TASK REQUIREMENTS: The expected answer is the complete listing, reproduced character for character.
(GIVEN DATA begins)
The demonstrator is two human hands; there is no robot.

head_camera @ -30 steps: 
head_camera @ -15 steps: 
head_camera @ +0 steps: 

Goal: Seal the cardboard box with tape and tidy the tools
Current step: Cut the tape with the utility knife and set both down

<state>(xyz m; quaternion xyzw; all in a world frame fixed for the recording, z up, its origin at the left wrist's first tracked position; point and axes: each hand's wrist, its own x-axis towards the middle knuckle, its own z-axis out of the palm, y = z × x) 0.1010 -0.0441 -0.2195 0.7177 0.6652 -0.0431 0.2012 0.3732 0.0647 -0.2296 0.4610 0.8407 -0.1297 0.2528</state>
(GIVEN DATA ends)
EXPECTED ANSWER:
The demonstrator is two human hands; there is no robot.

head_camera @ -30 steps: 
head_camera @ -15 steps: 
head_camera @ +0 steps: 

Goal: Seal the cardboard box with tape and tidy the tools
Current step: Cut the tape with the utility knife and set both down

<state>(xyz m; quaternion xyzw; all in a world frame fixed for the recording, z up, its origin at the left wrist's first tracked position; point and axes: each hand's wrist, its own x-axis towards the middle knuckle, its own z-axis out of the palm, y = z × x) 0.1010 -0.0441 -0.2195 0.7177 0.6652 -0.0431 0.2012 0.3732 0.0647 -0.2296 0.4610 0.8407 -0.1297 0.2528</state>

That makes the output complete.